What is being asked =>
Transcribe the listing below exactly, leaving out each image.

►

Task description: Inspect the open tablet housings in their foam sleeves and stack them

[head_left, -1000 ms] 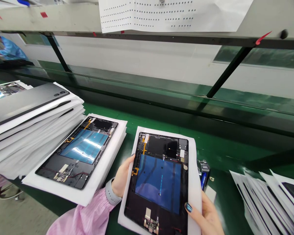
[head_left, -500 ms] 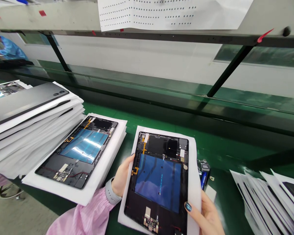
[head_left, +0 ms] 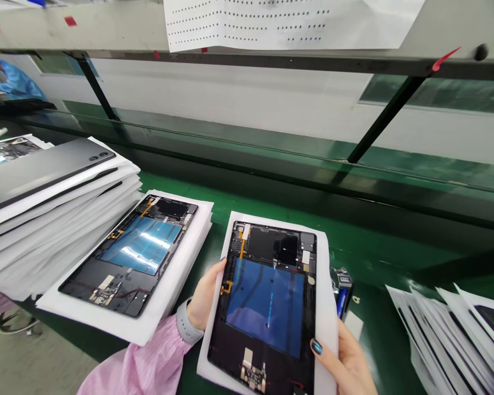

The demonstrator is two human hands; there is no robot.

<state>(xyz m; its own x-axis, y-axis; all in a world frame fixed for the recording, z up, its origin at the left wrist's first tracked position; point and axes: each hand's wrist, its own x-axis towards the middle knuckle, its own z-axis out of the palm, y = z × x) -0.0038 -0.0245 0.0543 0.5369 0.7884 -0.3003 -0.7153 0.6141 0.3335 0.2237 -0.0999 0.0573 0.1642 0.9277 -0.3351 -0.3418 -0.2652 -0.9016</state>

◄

Worked solution =>
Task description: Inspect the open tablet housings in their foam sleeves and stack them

[head_left, -1000 ms] 
[head_left, -500 ms] 
[head_left, +0 ms] 

The demonstrator is two human hands; there is no robot.

<state>(xyz m; its own x-axis, y-axis; all in a world frame fixed for the recording, z up, its origin at the left wrist's first tracked position; point and axes: each hand's wrist, its own x-axis towards the middle knuckle, its own z-axis out of the palm, y = z × x) -0.0038 -0.0245 0.0543 0.5369 0.7884 -0.3003 -0.7153 0.6141 0.3335 0.2237 -0.0999 0.0573 0.1642 0.9277 -0.3351 -0.3418 -0.2652 -0.9016</state>

That is the entire output.